Juan Manuel de Prada


Toda la furia extraviada que ha desatado la sentencia del juicio a los
bicharracos de «La Manada» nos sirve para mostrar cómo nuestra
época ha abdicado de la razón teórica, para después tratar de combatir
los efectos deletéreos de esa abdicación con torsiones y contorsiones
estrafalarias de la razón práctica.
La razón teórica nos permite enunciar principios universales, acordes
con la naturaleza de las cosas; y la razón práctica nos enseña a aplicar
tales principios a las circunstancias mudables de la vida. Pero si la
razón teórica abdica (o, todavía peor, se reprime, cohíbe o coarta, por
sinrazones ideológicas), el juicio de la razón práctica será
inevitablemente erróneo. La naturaleza de las cosas nos enseña, por
ejemplo, que la vida o la integridad física de las personas es un bien
que debe protegerse; y que, por lo tanto, cualquier acto que lo lesione
tiene que ser castigado, independientemente de que la víctima haya
prestado su consentimiento. Así, si yo pido a un amigo que me ampute
un brazo, o que me salte la tapa de los sesos de un tiro, y mi amigo
accede a hacerlo, la razón teórica dictamina que mi amigo ha
transgredido la naturaleza de las cosas y por ello debe ser castigado;
luego, en todo caso, quien lo juzgue podrá determinar (mediante un
juicio de la razón práctica) si su culpa puede ser atenuada o agravada.

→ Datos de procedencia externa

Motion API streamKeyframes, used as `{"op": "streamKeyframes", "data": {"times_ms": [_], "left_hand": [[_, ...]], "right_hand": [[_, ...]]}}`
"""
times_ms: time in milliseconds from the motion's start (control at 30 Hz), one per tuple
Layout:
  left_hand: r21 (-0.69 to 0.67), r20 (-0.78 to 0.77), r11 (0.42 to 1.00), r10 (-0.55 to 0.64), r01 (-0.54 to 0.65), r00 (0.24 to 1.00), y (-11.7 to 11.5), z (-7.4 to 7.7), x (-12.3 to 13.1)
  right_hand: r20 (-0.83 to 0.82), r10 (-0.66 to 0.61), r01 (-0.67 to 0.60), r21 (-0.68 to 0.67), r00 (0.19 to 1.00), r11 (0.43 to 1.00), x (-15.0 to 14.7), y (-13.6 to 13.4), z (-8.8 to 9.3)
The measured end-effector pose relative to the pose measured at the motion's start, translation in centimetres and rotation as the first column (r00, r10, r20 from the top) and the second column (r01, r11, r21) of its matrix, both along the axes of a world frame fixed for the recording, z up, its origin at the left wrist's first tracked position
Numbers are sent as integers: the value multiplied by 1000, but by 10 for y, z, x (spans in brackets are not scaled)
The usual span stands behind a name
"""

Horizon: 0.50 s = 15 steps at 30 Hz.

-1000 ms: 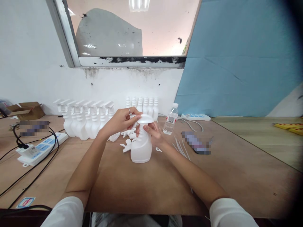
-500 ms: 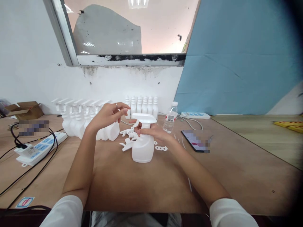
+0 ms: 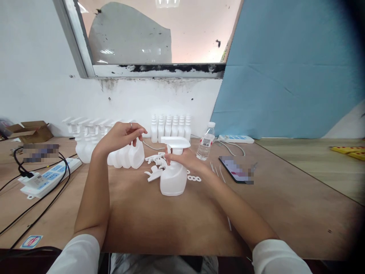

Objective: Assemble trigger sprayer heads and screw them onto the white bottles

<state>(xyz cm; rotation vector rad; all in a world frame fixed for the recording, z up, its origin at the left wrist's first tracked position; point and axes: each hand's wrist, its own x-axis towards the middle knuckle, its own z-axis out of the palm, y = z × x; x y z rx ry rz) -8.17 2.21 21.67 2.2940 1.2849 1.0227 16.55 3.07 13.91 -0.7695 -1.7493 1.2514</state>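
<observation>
A white spray bottle (image 3: 173,180) with a trigger head stands upright on the brown table (image 3: 148,220). My right hand (image 3: 182,158) is wrapped round its neck just below the head. Raised to the left, my left hand (image 3: 125,135) holds nothing, its fingers loosely bent and apart, in front of the white bottles. Loose white trigger parts (image 3: 155,173) lie left of the spray bottle, and small white rings (image 3: 194,178) lie to its right. Thin white tubes (image 3: 219,173) are partly behind my right forearm.
White bottles with spray heads (image 3: 84,146) stand at the left, beside several headless ones (image 3: 137,156). Slim white bottles (image 3: 171,129) line the wall. A water bottle (image 3: 205,142), phone (image 3: 235,170) and power strip (image 3: 236,139) are at the right; another power strip (image 3: 53,177) with black cables is left.
My left hand has moved left, away from the spray bottle. The trigger now shows under the spray head. My right hand remains at the bottle's neck.
</observation>
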Motion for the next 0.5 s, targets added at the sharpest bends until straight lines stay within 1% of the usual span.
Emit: {"op": "streamKeyframes", "data": {"times_ms": [100,233,300,400,500], "left_hand": [[-12,-49,1000,-23,22,999,0,0,3],[-25,-96,998,-65,63,993,1,-3,7],[-28,-118,996,-88,86,989,2,-5,10],[-10,-139,993,-118,117,983,1,-7,19],[24,-140,987,-153,158,978,-1,-9,30]], "right_hand": [[-38,34,-35,-24,999,999,-1,-3,4],[-41,42,-43,-34,998,998,-1,-4,5],[-19,15,-15,-23,1000,1000,0,-4,4],[44,-65,65,-1,997,998,-1,-4,3],[50,-87,86,25,995,996,-2,-4,2]]}}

Pero esta secuencia lógica entre la razón teórica y la razón práctica se


hace añicos –¡oh sorpresa!– cuando se trata de enjuiciar las conductas
sexuales. La razón teórica nos enseña que el apetito sexual debe
encauzarse, para no convertirse en una fuerza arrasadora de la
dignidad y afectividad humanas; la razón teórica nos enseña que
determinados actos sexuales son aberrantes, porque no buscan otra
cosa sino obtener una burda satisfacción, lograda a costa de ultrajar a
otra persona. La razón teórica nos enseña que cuando cinco hombres
penetran en comandita a una mujer están perpetrando una aberración
que merece un castigo severísimo, con independencia de que la mujer
haya sido forzada o haya consentido tal aberración; pues una mujer
que consiente en someterse a tal aberración tiene sin duda el
consentimiento viciado, por culpa de algún trastorno mental o
perversión afectiva (o bien por hallarse bajo los efectos de sustancias
que han ofuscado su juicio). Y, sentado este juicio de la razón teórica,
a la razón práctica le correspondería dirimir las circunstancias
agravantes (intimidación, violencia, abuso de confianza, posición de
superioridad, etcétera) o, en su caso, atenuantes. Pero la razón
práctica sólo tendría que afinar el juicio de la razón teórica, que
previamente habría establecido que ciertos actos sexuales depravados
exigen un castigo severo.
Nuestra época, en cambio, niega que existan actos sexuales
depravados en sí mismos. Y esta dimisión de la razón teórica se
explica porque ella misma está depravada y no tiene valor para
afirmar que una sexualidad que no se encauza se convierte en una
fuerza destructiva. Lo hace porque se ha propuesto destruir una serie
de afectos naturales y de instituciones creadas para preservarlas
azuzando el desenfreno sexual. Y esta época depravada que ha
fomentado sinrazones en manada, que ha promovido todas las formas
de desenfreno sexual y auspiciando ideologías monstruosas que han
reducido a escombros los afectos naturales y las instituciones creadas
para protegerlos… ¡se pone furiosa porque la razón práctica de unos
jueces no ha castigado más severamente a los bicharracos de "La
Manada"! A esto se le llama poner tronos a las causas y cadalsos a las
consecuencias. De una época tan depravada puede decirse con justicia
que en el pecado lleva la penitencia.